Левая половина лица Кирилла резко дрогнула, рот криво дернулся, и на губах запузырилась пена.
- Ты возьми себя в руки, - посоветовал ему Соколовский. - Так вот: вы сами решайте, как поступить, а меня выслушайте, ничего другого мне не надо. - Спокойствие и достоинство, с которыми он продолжал разговор, кажется, произвели впечатление. - Ударите - я стерплю, хоть я и не из терпеливых. Стерплю, мне-то вас бить не за что, а если так, по своим бить, можно и просчитаться. Я бы и сам не поверил такому пришлому агитатору, тоже принял бы его за шкуру. - Он развел руками. - Все понимаю, а вы попробуйте все-таки - выслушайте меня.

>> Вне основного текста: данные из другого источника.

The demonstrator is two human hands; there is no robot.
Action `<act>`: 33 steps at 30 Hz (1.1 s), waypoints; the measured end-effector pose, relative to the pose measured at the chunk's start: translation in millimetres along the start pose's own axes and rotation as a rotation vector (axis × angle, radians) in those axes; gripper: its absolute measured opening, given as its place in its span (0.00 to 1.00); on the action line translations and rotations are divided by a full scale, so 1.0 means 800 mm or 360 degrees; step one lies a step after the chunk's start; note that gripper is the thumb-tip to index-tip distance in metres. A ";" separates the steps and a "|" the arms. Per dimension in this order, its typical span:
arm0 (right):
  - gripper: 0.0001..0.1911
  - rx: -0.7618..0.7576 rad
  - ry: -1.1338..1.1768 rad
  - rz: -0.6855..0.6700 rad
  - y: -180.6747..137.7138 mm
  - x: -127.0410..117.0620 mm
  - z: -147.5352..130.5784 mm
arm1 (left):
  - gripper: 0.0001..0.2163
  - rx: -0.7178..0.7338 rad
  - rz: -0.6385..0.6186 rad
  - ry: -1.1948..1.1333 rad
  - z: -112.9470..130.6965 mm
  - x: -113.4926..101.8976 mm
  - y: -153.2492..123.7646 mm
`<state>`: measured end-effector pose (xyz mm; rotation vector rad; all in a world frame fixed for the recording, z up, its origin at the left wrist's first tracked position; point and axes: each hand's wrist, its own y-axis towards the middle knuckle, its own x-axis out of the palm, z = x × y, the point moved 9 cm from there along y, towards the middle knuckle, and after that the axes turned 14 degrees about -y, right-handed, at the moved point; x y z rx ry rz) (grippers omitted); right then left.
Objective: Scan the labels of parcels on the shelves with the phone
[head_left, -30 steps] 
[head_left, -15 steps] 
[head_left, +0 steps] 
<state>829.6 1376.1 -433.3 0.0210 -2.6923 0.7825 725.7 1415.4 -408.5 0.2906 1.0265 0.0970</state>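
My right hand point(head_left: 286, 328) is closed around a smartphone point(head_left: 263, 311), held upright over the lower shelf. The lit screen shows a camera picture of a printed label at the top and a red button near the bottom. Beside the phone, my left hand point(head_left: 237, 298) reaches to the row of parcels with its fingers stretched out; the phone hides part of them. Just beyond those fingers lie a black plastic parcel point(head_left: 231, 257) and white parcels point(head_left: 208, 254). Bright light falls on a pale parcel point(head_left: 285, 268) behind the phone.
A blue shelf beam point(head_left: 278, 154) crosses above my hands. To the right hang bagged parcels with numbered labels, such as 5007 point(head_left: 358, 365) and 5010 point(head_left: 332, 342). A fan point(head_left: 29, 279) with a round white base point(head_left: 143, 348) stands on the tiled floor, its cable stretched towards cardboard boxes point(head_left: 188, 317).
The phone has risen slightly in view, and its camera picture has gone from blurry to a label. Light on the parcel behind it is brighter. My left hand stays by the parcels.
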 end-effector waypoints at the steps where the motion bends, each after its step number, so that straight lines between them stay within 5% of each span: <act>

- Сволочь! - выдавил из себя Кирилл со стоном, со зловещим ликованием. - Ну и хитрая же сволочь!
- Если вы футболисты, - продолжал Соколовский, пропустив мимо ушей ругань, - может, знаете меня, может, слыхали про меня. Фамилия моя Соколовский…
- Врет? - требовательно спросил Кирилл у того, кого он назвал Ленькой.
Ленька не знал.
«Значит, Кирилл не здешний. И шкет тоже», - отметил про себя Соколовский.
- Эх, ты!… - уничтожающе воскликнул Григорий: он узнал наконец прославленного форварда, и его презрение стало более личным и непримиримым.
- Ну трави свою баланду! - потребовал Кирилл.
- Три дня назад я еще жил в таком же бараке. Пожалуй, похуже: может, слыхали про лагерь на Слободке? И немцев я люблю не больше, чем вы. Ну вот, вывели нас из барака в подштанниках, бросили футбольный мяч под ноги и сказали: играйте! Приказали играть.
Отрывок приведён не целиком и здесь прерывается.